I became a part of that community. I enjoyed practicing Buddhism with others and I was glad to be there and feel like I was part of something. I started volunteering in the children’s program (called Dharma School) and I eventually ended up running it. I took Meditation Instructor Training classes. I took Refuge Vows and got a Buddhist name (Kelsang Dakpa). I also took Pratimoksha and Bodhisattva Vows.
Vows are serious things and shouldn’t be taken or given lightly. I may write about those vows at some point, but not right now.
I started writing about Buddhism too. Not presenting myself as an expert, just as a sincere practitioner. I like to write, it’s the reason I got an English Degree in college.

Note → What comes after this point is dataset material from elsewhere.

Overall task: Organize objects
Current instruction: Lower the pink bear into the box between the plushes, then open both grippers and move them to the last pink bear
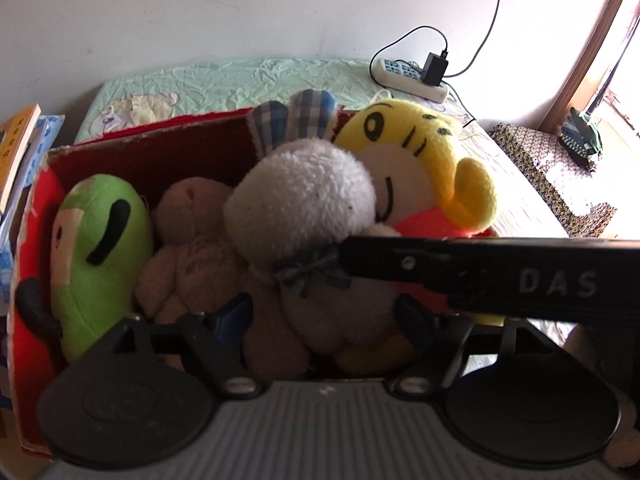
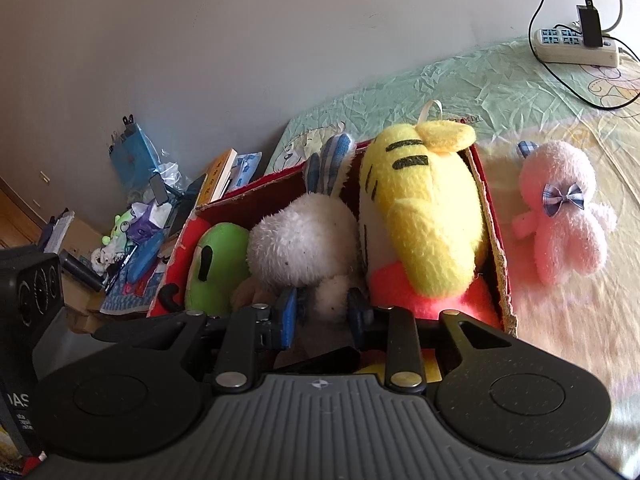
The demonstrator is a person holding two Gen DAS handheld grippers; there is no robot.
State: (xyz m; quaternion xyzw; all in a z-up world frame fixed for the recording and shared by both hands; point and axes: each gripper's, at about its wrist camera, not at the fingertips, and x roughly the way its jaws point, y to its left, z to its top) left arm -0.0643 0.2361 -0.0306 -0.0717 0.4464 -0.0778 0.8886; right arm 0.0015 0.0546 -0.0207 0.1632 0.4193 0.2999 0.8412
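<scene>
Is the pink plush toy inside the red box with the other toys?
No. The pink plush toy lies on the bed sheet, outside the red box.

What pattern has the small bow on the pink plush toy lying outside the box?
Blue-and-white check bow; right wrist view shows it best.

Ahead of the fingers, a plain white wall (image 1: pixel 200 8) behind a crinkled mint-green bed sheet (image 1: pixel 256 76). Far right of the fingers, a brown wooden door frame (image 1: pixel 592 48) flooded with daylight. On the sheet there, a white power strip (image 2: pixel 576 46) with a black charger (image 2: pixel 590 26) plugged in. Left, cluttered books (image 2: pixel 220 174).
</scene>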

Ten years ago I connected with a Zen teacher that lived here. He found me because of my association with the Rime Center. And he convinced me that a person could become a Zen Monk without changing their life very much. (in that organization they use the title zen monk. In most organizations zen priest is used instead)

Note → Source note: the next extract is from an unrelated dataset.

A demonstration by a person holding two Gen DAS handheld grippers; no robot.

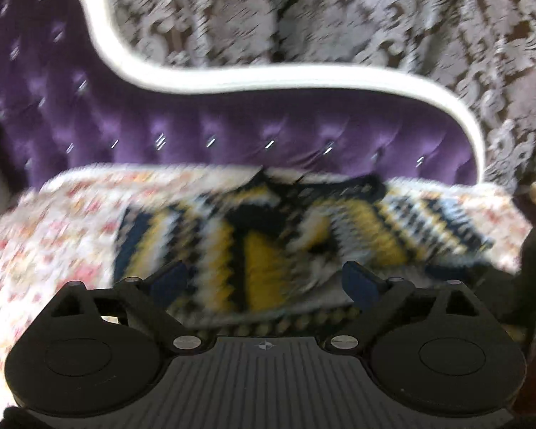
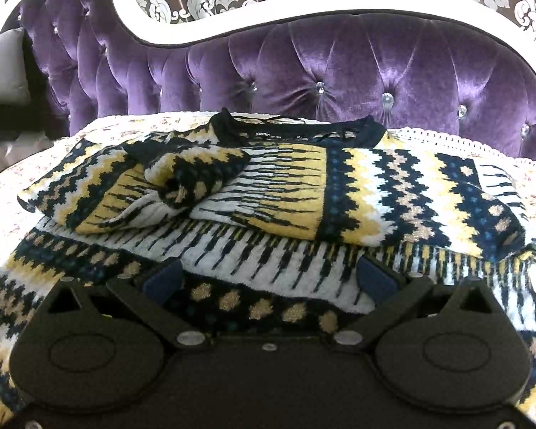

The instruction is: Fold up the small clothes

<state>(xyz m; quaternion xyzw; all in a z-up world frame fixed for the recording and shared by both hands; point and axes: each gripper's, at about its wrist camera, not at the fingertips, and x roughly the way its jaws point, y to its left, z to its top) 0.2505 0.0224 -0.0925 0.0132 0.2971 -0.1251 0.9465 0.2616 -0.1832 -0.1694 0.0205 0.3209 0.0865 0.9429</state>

Now, a few things are at play here. One is a person wanted me to be his student, that felt nice, like getting chosen first in sports as a kid (which never happened to me)
Why did I want to be a Zen Monk? Just because I had read “Zen Mind, Beginner’s Mind” by Shunryu Suzuki, “Hardcore Zen” by Brad Warner, and “The Way of Zen” by Alan Watts. I really think that’s it.
So I was convinced that 1) I could become this without changing my life much and 2) that I should do that. To give him the benefit of the doubt, I’m sure he would say he didn’t mean to convince me of either of those things.
So I went through Zen Monk training, such as it was. I took the vows to become a Monk in that tradition. It wasn’t an incredibly rigorous training and it was mostly online. But I can say that I learned a lot.
But some things about this organization and this teacher (which I won’t name here) didn’t feel quite right. And when he suddenly changed the rules on me, I knew it was time to leave. He said, “We’re going to start expecting monks to wear robes all the time” and I knew I would not do that. I didn’t really want to wear robes at all, let alone all the time.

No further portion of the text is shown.